EXERCISE DETAILS:
Scan the material below for the string "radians". Report every line that has it.

——————————

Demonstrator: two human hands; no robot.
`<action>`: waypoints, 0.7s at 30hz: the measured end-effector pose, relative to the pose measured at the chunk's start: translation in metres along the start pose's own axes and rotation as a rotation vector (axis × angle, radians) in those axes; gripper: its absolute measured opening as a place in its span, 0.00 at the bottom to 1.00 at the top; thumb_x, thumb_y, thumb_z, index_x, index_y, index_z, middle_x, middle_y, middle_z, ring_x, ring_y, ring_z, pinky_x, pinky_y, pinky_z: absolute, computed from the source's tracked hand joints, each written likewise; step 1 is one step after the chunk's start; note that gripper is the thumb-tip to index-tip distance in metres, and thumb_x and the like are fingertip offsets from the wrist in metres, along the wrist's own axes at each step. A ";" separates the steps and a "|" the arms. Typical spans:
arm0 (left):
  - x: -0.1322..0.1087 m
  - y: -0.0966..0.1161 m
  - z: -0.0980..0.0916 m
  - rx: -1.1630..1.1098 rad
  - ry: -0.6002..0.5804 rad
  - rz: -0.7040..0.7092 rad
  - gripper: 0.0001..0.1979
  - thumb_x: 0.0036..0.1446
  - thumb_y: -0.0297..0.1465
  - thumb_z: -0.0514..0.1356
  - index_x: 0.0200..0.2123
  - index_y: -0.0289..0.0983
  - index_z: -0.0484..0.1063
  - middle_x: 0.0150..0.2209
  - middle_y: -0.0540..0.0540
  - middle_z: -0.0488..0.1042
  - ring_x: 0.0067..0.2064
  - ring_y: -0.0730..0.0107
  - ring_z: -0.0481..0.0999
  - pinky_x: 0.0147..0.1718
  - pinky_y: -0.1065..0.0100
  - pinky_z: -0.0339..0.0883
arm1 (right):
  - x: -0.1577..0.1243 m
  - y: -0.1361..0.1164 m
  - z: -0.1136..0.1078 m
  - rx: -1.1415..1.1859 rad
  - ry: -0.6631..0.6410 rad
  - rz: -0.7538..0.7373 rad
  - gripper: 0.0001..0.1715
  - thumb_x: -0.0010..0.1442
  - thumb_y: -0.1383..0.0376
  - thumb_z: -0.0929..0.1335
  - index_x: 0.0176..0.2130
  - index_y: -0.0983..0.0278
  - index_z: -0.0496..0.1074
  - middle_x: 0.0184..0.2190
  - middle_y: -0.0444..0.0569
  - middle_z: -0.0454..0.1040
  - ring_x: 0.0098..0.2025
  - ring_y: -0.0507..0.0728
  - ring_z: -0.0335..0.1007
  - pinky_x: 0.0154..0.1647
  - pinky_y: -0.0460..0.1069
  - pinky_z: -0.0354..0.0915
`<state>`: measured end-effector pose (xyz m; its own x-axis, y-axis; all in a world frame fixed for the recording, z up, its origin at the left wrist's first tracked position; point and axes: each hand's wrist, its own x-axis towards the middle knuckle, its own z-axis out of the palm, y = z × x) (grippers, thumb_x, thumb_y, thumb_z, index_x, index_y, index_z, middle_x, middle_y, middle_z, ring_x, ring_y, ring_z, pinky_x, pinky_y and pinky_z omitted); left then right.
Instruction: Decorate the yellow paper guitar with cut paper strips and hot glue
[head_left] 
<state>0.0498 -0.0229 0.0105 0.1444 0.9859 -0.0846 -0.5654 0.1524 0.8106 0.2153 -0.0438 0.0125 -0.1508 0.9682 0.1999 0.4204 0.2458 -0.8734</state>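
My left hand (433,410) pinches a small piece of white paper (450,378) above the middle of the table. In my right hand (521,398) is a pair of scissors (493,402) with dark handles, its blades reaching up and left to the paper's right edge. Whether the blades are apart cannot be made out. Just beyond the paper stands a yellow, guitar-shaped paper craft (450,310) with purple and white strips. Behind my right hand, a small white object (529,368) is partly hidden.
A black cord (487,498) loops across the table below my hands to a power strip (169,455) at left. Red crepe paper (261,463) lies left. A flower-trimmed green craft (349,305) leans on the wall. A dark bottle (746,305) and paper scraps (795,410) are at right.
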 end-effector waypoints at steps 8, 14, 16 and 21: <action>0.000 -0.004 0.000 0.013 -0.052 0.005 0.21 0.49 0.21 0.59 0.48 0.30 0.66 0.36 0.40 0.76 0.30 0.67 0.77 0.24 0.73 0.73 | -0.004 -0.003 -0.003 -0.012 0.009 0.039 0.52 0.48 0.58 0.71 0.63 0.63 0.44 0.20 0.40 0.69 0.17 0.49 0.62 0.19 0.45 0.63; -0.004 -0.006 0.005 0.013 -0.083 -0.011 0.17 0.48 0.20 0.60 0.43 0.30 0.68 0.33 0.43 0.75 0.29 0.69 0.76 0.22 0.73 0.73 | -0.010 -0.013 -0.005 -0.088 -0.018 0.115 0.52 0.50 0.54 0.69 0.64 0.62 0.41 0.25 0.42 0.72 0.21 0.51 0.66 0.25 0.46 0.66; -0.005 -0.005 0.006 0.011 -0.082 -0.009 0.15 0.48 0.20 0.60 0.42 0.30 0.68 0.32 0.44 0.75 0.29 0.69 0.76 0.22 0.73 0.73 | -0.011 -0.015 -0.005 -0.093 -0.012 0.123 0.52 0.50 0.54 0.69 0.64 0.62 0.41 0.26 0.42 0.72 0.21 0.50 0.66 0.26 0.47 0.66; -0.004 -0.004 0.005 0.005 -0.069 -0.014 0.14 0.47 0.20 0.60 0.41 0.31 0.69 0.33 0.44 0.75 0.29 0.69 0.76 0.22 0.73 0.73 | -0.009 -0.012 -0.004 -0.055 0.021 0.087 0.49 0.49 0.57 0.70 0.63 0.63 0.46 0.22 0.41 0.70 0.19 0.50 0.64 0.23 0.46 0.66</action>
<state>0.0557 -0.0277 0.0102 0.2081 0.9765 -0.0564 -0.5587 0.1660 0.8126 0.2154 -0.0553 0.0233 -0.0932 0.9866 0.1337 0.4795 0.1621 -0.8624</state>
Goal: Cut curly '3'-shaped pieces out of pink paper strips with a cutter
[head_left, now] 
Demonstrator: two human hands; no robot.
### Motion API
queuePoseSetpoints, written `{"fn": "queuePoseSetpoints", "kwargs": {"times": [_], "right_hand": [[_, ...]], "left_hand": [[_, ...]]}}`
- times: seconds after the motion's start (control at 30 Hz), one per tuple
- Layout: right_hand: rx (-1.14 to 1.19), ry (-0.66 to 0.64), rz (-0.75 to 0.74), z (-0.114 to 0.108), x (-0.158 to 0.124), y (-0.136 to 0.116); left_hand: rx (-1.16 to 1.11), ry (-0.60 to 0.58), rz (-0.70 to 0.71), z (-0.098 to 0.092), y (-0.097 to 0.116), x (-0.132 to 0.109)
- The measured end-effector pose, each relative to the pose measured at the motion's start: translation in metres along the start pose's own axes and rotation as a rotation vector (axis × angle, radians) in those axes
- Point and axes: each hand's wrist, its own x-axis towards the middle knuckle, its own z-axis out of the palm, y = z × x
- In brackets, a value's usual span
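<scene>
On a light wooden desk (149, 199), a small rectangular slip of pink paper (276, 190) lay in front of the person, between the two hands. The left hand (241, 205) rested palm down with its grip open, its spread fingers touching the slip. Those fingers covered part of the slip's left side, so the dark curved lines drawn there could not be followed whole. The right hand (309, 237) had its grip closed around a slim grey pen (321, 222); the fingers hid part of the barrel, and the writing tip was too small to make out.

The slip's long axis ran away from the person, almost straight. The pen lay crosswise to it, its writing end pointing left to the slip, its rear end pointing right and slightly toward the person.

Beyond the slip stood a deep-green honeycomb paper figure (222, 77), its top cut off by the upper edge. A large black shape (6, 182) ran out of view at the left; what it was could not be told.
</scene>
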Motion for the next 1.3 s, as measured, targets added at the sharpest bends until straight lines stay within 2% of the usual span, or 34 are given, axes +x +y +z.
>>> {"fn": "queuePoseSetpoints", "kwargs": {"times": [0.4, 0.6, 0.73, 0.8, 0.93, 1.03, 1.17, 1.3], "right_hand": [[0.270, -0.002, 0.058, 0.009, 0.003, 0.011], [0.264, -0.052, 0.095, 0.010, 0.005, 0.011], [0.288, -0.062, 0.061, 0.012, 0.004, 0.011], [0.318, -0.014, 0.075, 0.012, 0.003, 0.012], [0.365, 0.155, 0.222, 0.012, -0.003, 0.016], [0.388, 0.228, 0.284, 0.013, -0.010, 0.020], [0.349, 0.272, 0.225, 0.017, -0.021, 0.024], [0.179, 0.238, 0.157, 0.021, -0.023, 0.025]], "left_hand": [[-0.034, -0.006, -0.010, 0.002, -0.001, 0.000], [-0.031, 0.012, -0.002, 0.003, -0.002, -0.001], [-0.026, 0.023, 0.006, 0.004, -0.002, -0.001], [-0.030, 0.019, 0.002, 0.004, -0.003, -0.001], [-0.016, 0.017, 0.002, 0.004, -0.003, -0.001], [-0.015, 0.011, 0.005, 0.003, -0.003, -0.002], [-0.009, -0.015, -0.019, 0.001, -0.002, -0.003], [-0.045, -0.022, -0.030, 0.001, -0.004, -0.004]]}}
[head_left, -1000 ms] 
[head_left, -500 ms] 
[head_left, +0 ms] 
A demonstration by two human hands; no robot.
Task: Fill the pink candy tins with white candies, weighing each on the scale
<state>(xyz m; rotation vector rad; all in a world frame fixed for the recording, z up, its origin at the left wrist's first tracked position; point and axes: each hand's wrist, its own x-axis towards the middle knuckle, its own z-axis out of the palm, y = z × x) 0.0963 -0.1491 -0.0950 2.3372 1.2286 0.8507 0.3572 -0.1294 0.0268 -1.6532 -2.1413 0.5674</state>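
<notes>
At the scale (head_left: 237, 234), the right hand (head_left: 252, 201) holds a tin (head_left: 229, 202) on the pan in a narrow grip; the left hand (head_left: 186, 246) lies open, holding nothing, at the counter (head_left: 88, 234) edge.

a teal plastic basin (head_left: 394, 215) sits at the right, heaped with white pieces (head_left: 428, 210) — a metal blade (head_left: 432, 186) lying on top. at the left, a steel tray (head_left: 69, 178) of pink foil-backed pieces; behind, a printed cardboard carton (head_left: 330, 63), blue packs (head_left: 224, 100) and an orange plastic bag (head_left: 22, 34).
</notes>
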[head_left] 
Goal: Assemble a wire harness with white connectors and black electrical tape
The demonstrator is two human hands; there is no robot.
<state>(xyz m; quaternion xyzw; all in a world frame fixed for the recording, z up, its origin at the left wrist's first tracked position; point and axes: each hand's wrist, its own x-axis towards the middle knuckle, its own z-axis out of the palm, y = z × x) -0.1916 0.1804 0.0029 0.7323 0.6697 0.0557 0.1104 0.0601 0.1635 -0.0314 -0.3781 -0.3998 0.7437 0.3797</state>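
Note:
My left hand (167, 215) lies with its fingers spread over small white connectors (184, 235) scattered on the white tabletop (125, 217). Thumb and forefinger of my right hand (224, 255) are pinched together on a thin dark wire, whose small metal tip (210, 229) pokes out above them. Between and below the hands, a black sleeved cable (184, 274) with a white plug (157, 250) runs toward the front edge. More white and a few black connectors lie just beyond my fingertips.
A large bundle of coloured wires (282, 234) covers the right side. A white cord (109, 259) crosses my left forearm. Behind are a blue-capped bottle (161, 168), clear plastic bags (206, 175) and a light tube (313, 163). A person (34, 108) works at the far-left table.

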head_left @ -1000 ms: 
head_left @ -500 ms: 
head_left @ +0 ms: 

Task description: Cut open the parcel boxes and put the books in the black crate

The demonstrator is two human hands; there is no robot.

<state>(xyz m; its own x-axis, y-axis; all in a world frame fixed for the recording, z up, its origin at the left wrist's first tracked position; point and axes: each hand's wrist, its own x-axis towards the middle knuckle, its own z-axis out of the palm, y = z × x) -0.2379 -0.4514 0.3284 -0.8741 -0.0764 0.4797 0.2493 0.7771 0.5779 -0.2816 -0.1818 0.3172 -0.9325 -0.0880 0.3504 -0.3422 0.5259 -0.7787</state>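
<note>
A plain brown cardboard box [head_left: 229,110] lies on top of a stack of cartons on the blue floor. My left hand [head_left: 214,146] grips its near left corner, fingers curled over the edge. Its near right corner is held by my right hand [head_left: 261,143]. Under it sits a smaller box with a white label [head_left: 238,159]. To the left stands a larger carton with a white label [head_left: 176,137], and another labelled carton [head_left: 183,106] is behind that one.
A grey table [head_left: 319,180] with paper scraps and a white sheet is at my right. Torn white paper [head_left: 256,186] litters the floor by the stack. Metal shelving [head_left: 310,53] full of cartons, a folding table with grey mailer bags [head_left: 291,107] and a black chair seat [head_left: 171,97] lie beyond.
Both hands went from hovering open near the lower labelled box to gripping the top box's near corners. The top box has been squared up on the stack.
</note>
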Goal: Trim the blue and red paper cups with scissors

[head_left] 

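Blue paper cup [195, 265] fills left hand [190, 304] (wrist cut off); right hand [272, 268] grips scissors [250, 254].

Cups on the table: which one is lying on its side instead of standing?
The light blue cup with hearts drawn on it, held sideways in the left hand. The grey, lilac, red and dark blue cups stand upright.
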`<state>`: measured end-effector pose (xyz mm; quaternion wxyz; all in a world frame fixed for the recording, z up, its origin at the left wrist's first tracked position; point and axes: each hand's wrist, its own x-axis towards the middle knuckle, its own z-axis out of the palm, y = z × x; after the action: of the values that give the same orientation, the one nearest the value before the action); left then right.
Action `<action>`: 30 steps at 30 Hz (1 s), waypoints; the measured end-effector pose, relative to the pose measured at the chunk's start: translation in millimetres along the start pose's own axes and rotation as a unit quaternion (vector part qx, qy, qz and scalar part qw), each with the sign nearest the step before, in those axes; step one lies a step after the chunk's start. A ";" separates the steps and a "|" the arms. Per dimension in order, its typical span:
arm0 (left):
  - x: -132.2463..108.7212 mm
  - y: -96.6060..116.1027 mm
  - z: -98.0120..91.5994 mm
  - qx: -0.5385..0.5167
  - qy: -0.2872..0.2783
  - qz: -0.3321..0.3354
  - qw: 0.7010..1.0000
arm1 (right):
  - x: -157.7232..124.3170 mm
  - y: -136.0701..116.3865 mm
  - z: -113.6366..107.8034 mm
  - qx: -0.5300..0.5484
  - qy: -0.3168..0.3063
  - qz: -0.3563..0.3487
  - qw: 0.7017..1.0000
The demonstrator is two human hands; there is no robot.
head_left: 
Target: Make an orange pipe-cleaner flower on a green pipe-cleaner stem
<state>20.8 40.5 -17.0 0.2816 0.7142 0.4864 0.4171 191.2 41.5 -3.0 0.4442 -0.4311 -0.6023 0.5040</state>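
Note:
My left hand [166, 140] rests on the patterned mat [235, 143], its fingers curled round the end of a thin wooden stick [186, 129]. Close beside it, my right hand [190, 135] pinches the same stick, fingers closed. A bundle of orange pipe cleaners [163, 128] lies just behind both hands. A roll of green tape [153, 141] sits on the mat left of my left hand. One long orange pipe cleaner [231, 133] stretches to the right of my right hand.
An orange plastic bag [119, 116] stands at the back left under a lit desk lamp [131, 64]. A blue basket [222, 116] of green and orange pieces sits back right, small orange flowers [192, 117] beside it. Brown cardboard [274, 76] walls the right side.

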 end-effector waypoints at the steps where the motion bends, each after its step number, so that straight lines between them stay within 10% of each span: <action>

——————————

RESULT OF THE TASK:
`<action>`: waypoints, 0.7s at 30hz: the measured end-effector pose, relative to the pose measured at the chunk's start: translation in metres along the start pose's own axes and rotation as a rotation vector (axis × angle, radians) in those axes; gripper: its absolute measured opening as a place in its span, 0.00 at the bottom to 1.00 at the top; thumb_x, thumb_y, thumb_z, index_x, index_y, index_z, middle_x, middle_y, middle_z, ring_x, ring_y, ring_z, pinky_x, pinky_y, pinky_z: absolute, computed from the source's tracked hand joints, each written likewise; step 1 is one step after the chunk's start; note that gripper is the thumb-tip to index-tip distance in metres, and thumb_x and the like are fingertip offsets from the wrist in metres, along the wrist's own axes at each step. A ";" separates the steps and a "|" the arms. Typical spans:
- The measured end-effector pose, each relative to the pose measured at the motion's start: translation in metres along the start pose's own axes and rotation as a rotation vector (axis × angle, radians) in those axes

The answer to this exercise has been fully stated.